Latent Recurrent Depth Language Model
Overview
The Latent Recurrent Depth Language Model (LRD-LM) is an experimental text-generation architecture designed to capture deeper contextual information through iterative, latent processing. Instead of generating verbose chain-of-thought sequences, LRD-LM refines its internal state over multiple recurrent iterations to improve text generation quality while keeping the parameter count modest.
Architecture
The model is built around three key components:
Prelude Block:
This block handles the initial processing by embedding input tokens and applying self-attention with positional encodings.Recurrent Block:
A core, weight-shared block that iteratively refines a latent state. By repeatedly processing the prelude output along with its own evolving state, the model effectively “thinks” over the input without outputting intermediate tokens.Coda Block:
The final block decodes the refined latent state into output token probabilities.

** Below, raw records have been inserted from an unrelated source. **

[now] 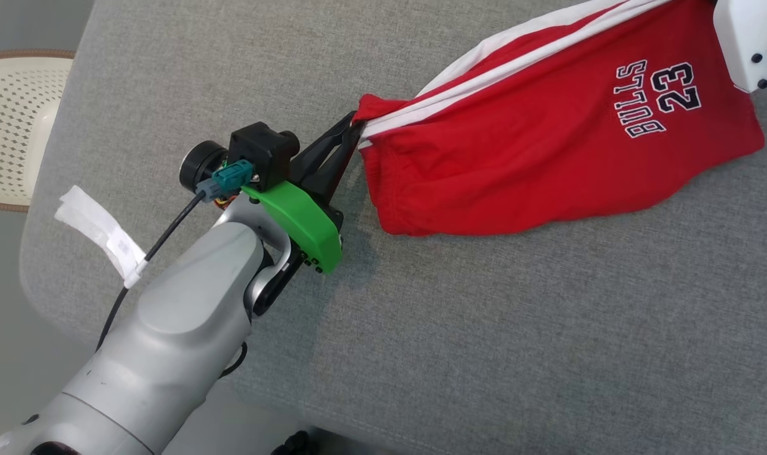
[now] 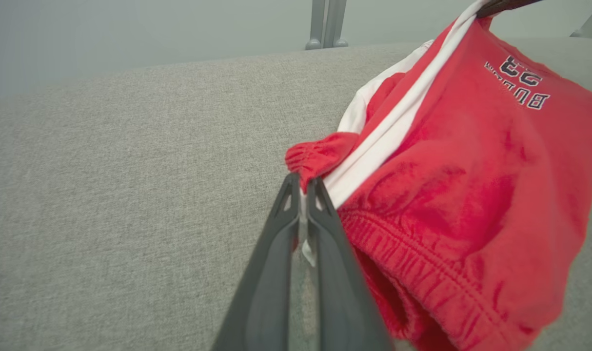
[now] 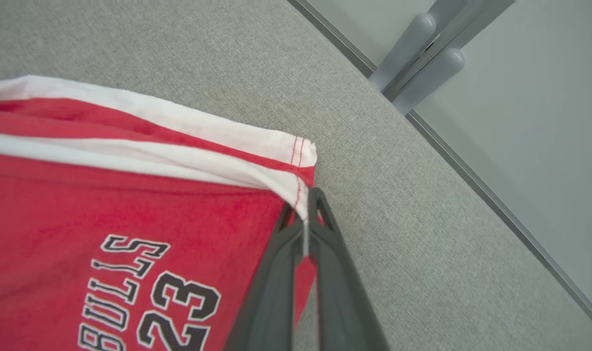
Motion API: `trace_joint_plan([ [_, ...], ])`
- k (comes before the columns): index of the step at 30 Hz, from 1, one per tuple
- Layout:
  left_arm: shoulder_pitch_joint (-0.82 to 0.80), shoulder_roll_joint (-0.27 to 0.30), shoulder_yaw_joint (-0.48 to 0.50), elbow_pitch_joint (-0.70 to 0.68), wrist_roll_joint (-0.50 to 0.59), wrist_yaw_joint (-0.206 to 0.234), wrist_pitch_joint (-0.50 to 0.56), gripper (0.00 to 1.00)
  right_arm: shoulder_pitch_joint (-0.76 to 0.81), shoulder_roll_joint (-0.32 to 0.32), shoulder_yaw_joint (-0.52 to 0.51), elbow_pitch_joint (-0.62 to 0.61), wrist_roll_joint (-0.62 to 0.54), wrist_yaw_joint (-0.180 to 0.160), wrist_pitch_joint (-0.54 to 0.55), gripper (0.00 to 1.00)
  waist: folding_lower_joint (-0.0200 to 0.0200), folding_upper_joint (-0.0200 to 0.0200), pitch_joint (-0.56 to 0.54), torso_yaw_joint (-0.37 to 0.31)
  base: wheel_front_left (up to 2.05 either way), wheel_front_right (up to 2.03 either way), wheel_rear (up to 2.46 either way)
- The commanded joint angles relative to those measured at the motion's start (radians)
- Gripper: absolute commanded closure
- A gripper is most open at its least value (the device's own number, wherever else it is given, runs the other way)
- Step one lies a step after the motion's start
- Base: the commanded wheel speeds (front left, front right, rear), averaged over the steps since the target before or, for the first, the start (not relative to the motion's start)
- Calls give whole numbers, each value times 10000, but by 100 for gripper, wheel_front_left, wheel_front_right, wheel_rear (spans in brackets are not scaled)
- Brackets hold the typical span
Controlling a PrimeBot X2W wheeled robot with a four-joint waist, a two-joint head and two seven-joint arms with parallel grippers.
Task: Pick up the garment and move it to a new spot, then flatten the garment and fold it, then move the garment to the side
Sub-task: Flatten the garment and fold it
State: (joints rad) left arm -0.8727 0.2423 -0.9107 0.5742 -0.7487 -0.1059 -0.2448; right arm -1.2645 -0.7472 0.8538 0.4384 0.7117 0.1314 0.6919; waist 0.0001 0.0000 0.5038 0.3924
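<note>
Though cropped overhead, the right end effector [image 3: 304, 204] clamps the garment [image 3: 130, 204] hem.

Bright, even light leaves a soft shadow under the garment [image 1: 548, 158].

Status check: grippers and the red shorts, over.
Left gripper shut on waistband corner of red shorts. Right gripper shut on hem corner. Shorts stretched between them over grey surface. Nothing seen in the way.
</note>
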Motion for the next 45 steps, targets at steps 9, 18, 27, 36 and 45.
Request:
trace_joint_plan([
  [9, -402, -442, 375, 705, 149, -57, -206, 60, -728, -55, 999, 773, 138, -15, -912, 100, -1, 0, 225, 248, 0, 0, 0],
  [18, -72, -798, 1047, 1271, 508, 19, -210, 0, -668, 377, 1428, 1688, 259, -13, -1799, 0, -1, 0, -119, 101, 0, 0, 0],
  [27, 703, -645, 2010, 1257, 1017, 258, -204, 0, 152, 907, 1464, 2331, 753, -13, -3279, 0, -1, 0, -1252, -485, 0, 0, 0],
  [36, 2331, -683, 4198, 102, 810, 768, -201, 0, 1886, 1654, 841, 2492, 1782, -13, -5775, 0, -1, 0, -2701, -1393, 0, 0, 0],
  [45, 4205, -947, 5731, -966, 1642, 1195, -191, 0, 3964, 2616, -283, 2942, 1730, -13, -8844, 0, -1, 0, -3620, -2240, 0, 0, 0],
])
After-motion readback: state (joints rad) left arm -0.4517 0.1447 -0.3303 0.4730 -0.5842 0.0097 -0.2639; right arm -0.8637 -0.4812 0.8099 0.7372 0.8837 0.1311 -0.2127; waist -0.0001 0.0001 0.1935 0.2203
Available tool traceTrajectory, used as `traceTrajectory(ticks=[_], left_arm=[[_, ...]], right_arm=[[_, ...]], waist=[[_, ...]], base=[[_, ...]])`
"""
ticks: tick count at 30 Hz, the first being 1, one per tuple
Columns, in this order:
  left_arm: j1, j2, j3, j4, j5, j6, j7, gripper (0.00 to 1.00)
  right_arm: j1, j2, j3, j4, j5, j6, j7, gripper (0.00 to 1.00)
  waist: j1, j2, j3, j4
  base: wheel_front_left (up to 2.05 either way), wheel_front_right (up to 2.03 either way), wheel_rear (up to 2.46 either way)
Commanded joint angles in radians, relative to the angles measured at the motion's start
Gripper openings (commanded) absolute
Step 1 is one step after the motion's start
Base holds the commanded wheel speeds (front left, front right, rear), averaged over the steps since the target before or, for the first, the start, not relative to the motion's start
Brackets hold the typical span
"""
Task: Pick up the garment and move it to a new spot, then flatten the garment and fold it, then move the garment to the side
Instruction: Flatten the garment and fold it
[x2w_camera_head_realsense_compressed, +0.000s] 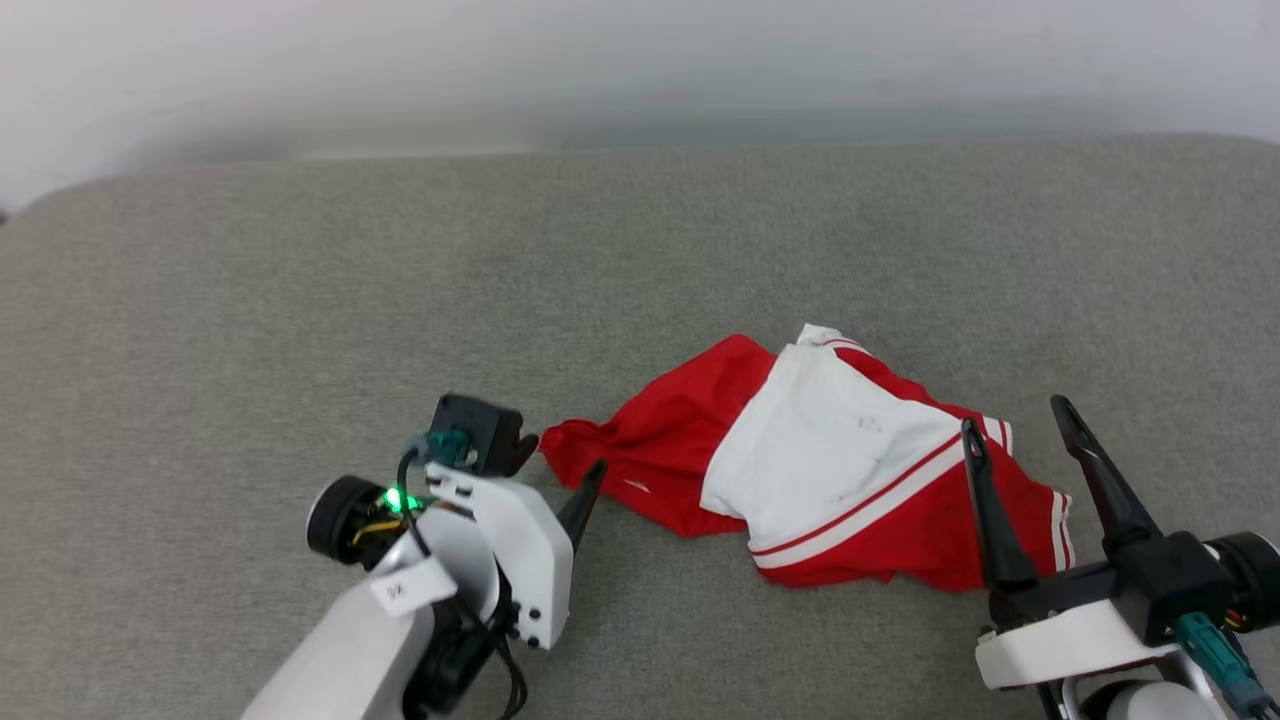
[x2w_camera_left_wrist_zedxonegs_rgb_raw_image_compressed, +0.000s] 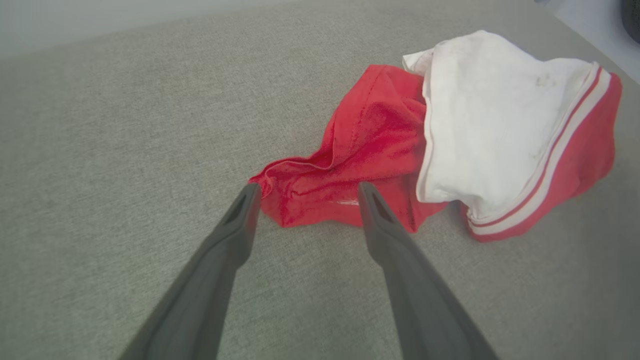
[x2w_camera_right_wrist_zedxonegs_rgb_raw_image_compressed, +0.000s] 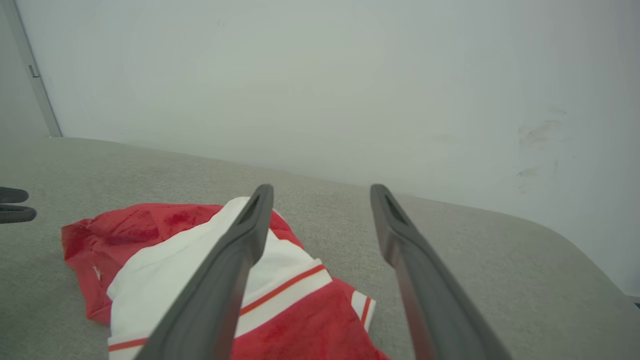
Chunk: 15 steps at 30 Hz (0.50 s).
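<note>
The garment (x2w_camera_head_realsense_compressed: 820, 460) lies crumpled on the grey fabric surface, a red body with a white sleeve folded over it and red-and-white striped trim. My left gripper (x2w_camera_head_realsense_compressed: 565, 455) is open just left of the garment's red corner. In the left wrist view the left gripper (x2w_camera_left_wrist_zedxonegs_rgb_raw_image_compressed: 309, 187) has its fingertips on either side of that corner of the garment (x2w_camera_left_wrist_zedxonegs_rgb_raw_image_compressed: 370, 140); I cannot tell whether they touch it. My right gripper (x2w_camera_head_realsense_compressed: 1014, 413) is open over the garment's right end. In the right wrist view the right gripper (x2w_camera_right_wrist_zedxonegs_rgb_raw_image_compressed: 322, 187) hovers above the garment (x2w_camera_right_wrist_zedxonegs_rgb_raw_image_compressed: 165, 250), holding nothing.
The grey fabric surface (x2w_camera_head_realsense_compressed: 300, 280) spreads wide to the left of and behind the garment. A pale wall (x2w_camera_head_realsense_compressed: 600, 60) runs along its far edge. The surface's rounded right corner (x2w_camera_right_wrist_zedxonegs_rgb_raw_image_compressed: 575, 250) lies near my right gripper. My left gripper's fingertips (x2w_camera_right_wrist_zedxonegs_rgb_raw_image_compressed: 15, 205) show at the right wrist view's left edge.
</note>
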Motion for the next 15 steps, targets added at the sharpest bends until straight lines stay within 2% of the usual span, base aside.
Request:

Applications & Limitations
Intended Uses:
- Text Generation:
Generate creative text, dialogue, code, or other natural language content. - Research:
Serve as a testbed for exploring novel architectures and techniques in language modeling.
Limitations:
- Data Constraints:
Trained on a small subset (first 1000 samples) of the Wikitext-2-raw-v1 dataset, which may limit its performance compared to models trained on larger corpora. - Performance:
While it demonstrates the potential of latent recurrent depth, its overall performance is experimental and may not match state-of-the-art models. - Computational Overhead:
The iterative processing introduces extra computation. - Bias:
As with all language models, generated outputs may reflect biases present in the training data.
Training Details
The model was fine-tuned on a subset of the Wikitext-2-raw-v1 dataset (first 1000 samples) using the AdamW optimizer and a cosine annealing learning rate scheduler. The training configuration and hyperparameters are provided in the accompanying code, and adjustments may be needed for improved performance.
Usage
The model can be used for text generation via its integrated generate() method, which allows you to control parameters such as the maximum sequence length, number of recurrent iterations, temperature, and top‑k filtering.
Example: Direct Inference
from transformers import AutoModelForCausalLM, AutoTokenizer, AutoModel
# Load the model and tokenizer from the hub
model = AutoModelForCausalLM.from_pretrained("codewithdark/latent-recurrent-depth-lm")
tokenizer = AutoTokenizer.from_pretrained("codewithdark/latent-recurrent-depth-lm")
prompt = "In the realm of language modeling"
input_ids = tokenizer(prompt, return_tensors='pt').input_ids
# Generate logits using a specified number of recurrent iterations
logits = model(input_ids, num_iterations=3)
# Sample from logits to produce generated text
import torch
probs = torch.softmax(logits[:, -1, :], dim=-1)
next_token = torch.multinomial(probs, num_samples=1)
generated_ids = torch.cat([input_ids, next_token], dim=1)
generated_text = tokenizer.decode(generated_ids[0], skip_special_tokens=True)
clean_text = generated_text.replace('Ġ','')
print(generated_text)
Alternative: Using the generate() Method
from transformers import AutoTokenizer, AutoModel, AutoModelForCausalLM
tokenizer = AutoTokenizer.from_pretrained("codewithdark/latent-recurrent-depth-lm")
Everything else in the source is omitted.